**Your goal**
Repeat only the stretch of lines below that runs from the line with "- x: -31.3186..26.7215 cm" through the line with "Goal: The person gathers", unaltered.

Records from a data collection
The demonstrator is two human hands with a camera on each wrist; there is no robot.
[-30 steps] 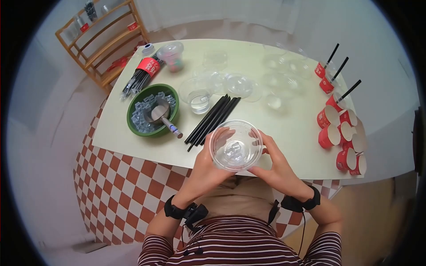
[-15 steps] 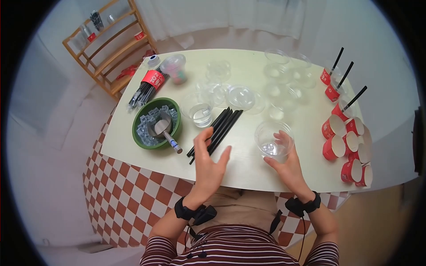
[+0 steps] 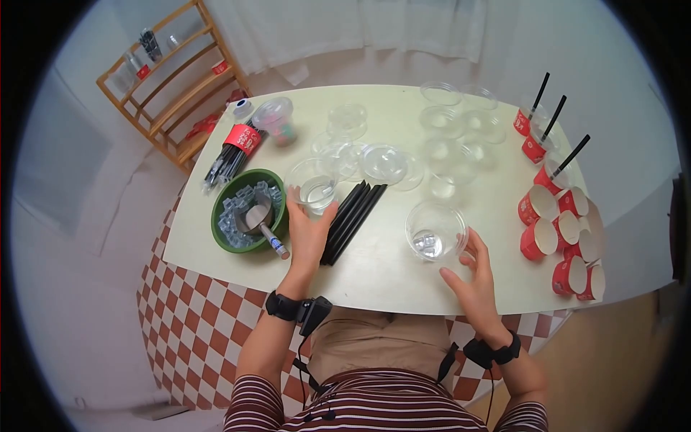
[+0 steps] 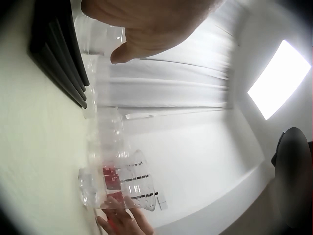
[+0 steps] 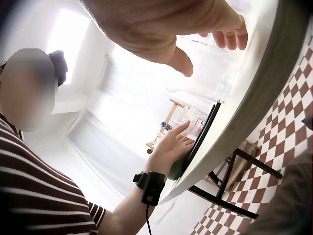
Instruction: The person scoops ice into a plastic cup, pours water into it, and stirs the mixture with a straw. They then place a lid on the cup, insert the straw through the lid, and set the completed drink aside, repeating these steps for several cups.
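Observation:
In the head view, a clear cup with ice (image 3: 429, 245) stands on the table. Just to its right, my right hand (image 3: 476, 286) has its fingers and thumb apart, the fingertips near the cup's wall; whether they touch it I cannot tell. My left hand (image 3: 308, 234) is at a clear cup of liquid (image 3: 317, 193), fingers to the cup's left and thumb to its right, spread rather than closed. Black straws (image 3: 353, 223) lie beside this hand. The right wrist view shows my left hand (image 5: 171, 147) with extended fingers and my right hand (image 5: 171, 29) holding nothing.
A green bowl (image 3: 218, 229) of clear cubes holds a metal scoop (image 3: 258, 216) at the left. Behind are wrapped straws (image 3: 227, 162), a lidded cup (image 3: 277, 122) and clear lids (image 3: 384, 164). More clear cups (image 3: 440, 122) stand farther back; red paper cups (image 3: 538, 240) line the right.
Both hands held the ice cup at first. It now stands on the table farther right, and my right hand has come away from its side. My left hand has moved left to the liquid cup.

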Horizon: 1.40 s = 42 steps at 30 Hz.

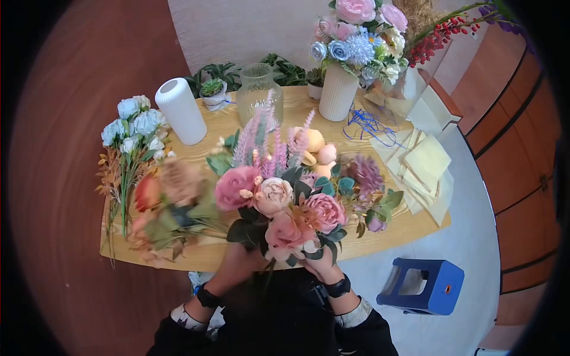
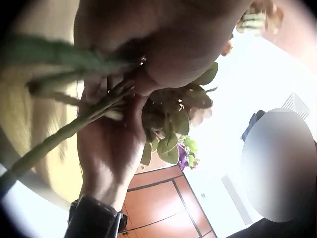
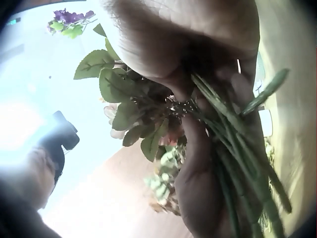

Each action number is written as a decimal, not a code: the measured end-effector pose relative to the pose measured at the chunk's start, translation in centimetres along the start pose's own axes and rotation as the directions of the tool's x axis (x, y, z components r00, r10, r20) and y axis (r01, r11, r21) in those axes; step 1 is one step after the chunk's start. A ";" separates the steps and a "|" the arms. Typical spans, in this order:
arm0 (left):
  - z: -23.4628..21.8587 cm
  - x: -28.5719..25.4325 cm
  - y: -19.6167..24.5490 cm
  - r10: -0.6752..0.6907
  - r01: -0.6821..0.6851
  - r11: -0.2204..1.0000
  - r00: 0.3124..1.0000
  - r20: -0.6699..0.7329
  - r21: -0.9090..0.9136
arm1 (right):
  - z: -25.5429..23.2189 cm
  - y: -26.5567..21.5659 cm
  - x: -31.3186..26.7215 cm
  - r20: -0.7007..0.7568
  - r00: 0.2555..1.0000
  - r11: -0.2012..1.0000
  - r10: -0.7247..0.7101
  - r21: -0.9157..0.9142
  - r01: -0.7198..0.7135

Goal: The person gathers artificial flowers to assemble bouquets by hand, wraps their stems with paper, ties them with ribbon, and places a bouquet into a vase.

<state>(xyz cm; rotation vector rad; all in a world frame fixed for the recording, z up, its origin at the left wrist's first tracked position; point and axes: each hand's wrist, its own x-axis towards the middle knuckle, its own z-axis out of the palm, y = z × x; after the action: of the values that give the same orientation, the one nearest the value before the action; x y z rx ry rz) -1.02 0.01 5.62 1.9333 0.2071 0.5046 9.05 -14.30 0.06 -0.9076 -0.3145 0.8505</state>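
Note:
Both hands meet low on a bouquet of artificial pink roses and peonies (image 1: 288, 228), with lavender-coloured sprays standing up at its back. My left hand (image 1: 240, 264) grips the bouquet around its stems, partly hidden under dark leaves. From the other side my right hand (image 1: 323, 266) holds the stems too, its fingers mostly covered by blooms. Green stems (image 3: 242, 148) stick out below the hands in the right wrist view. Blurred beige and orange-red flowers (image 1: 148, 193) spread to the bouquet's left, and a mauve flower (image 1: 363, 172) sits at its right.
Blue and white flowers (image 1: 139, 124) lie on the wooden table (image 1: 219, 121) at left. Behind stand a white ribbed vase (image 1: 181, 113), a glass vase (image 1: 256, 89) and a filled vase (image 1: 338, 95). Yellowish wrapping sheets (image 1: 424, 166) overhang the right edge; a blue stool (image 1: 424, 285) stands below.

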 end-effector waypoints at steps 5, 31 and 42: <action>-2.7 1.4 -0.9 -0.492 0.380 0.777 0.864 -0.108 -0.502 | -2.4 -0.8 0.1 -0.114 0.993 0.974 0.010 0.224 0.016; 2.0 0.6 2.0 -0.350 0.364 0.931 0.911 0.218 -0.027 | -1.3 -1.2 2.5 -0.102 0.973 0.914 -0.208 -0.373 0.156; 0.8 1.8 -0.6 -0.454 0.382 0.729 0.891 0.017 -0.568 | -1.2 -5.9 1.7 0.096 0.989 0.956 0.110 -0.281 -0.079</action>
<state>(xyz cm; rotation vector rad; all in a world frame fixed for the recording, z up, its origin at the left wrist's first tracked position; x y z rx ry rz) 0.95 0.27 5.26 1.2212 0.5084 0.3269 13.85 -15.60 3.85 -1.1450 -0.4992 0.9632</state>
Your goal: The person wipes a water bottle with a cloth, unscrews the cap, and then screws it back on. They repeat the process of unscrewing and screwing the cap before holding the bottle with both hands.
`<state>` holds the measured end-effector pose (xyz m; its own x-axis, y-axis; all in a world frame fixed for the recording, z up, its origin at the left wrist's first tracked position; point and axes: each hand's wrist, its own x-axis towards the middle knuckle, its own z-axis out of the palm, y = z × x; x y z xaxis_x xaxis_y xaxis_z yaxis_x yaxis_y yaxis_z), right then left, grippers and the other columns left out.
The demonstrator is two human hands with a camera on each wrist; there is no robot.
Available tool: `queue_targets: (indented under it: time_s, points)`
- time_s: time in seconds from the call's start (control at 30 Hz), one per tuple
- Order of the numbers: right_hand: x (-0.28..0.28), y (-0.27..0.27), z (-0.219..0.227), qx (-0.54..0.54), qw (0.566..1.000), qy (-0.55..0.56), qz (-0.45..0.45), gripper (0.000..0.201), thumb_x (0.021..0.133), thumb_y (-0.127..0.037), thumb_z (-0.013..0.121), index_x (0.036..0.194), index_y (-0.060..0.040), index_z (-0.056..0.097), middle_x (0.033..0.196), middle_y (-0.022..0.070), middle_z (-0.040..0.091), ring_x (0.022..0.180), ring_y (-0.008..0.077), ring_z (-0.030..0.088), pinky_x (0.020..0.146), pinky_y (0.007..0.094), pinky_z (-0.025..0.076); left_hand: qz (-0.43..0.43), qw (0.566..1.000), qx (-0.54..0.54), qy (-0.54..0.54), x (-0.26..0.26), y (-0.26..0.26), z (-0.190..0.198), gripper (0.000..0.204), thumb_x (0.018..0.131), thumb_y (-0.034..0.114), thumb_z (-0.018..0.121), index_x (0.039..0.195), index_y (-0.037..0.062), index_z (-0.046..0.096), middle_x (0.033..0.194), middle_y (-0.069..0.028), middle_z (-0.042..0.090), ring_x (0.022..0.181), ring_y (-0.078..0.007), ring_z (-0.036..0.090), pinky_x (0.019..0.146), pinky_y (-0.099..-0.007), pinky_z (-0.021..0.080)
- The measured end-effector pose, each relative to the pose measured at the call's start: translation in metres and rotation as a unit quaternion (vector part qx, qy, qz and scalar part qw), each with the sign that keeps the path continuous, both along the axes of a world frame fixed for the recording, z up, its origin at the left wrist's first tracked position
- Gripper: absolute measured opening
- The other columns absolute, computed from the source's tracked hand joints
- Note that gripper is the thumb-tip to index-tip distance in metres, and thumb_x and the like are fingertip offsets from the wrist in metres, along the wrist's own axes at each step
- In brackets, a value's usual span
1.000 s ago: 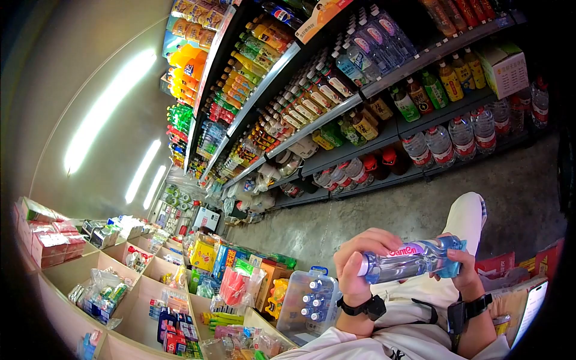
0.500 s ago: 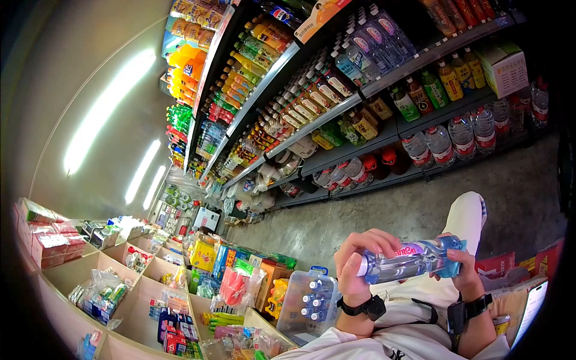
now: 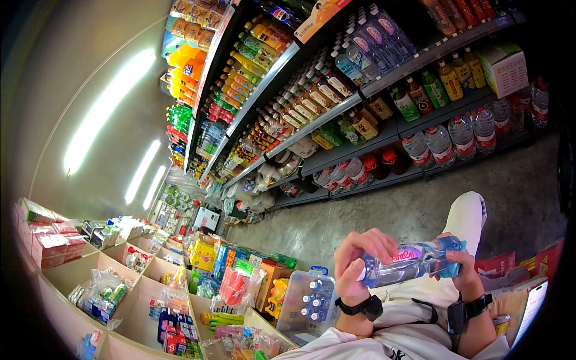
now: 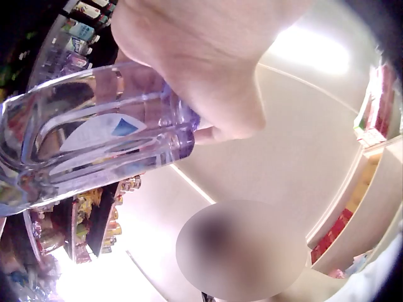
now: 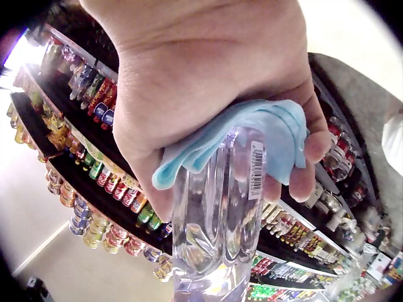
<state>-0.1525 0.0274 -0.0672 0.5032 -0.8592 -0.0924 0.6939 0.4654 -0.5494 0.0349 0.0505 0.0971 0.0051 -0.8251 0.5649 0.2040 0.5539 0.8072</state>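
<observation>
A clear plastic water bottle (image 3: 390, 271) with a pink-lettered label lies nearly level between both hands, above the lap. The left hand (image 3: 361, 264) grips its left end, thumb at the tip and fingers over the upper side. In the left wrist view, that end of the bottle (image 4: 94, 138) sits under the hand (image 4: 195, 56). The right hand (image 3: 461, 268) holds a folded light-blue cloth (image 5: 233, 135) wrapped around the other end. Close to the cloth, a barcode shows on the bottle (image 5: 217, 220), with the right hand's (image 5: 214, 75) fingertips curled around the side.
Long shelves (image 3: 384, 129) of drinks stand across the concrete floor (image 3: 336, 228). To the left, a wooden compartment unit (image 3: 141, 300) holds packaged goods. A clear plastic bin (image 3: 290, 309) with several small bottles sits beside the left arm. A phone-like screen (image 3: 531, 312) is at the right.
The bottle has turned about its length, so the label's lettering shows at a different angle. The left hand has shifted slightly on its end; the right hand stays nearly still.
</observation>
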Motion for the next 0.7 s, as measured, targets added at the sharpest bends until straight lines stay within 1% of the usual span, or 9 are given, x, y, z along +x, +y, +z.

**Answer to the problem**
  - x: -31.3186..26.7215 cm
  - r20: -0.7007..0.7568
  - r00: 0.2555..1.0000
  - r11: -0.2012..1.0000
  - r10: -0.7247..0.7101
  - r21: -0.9157..0.9142
  - r01: -0.7198..0.7135

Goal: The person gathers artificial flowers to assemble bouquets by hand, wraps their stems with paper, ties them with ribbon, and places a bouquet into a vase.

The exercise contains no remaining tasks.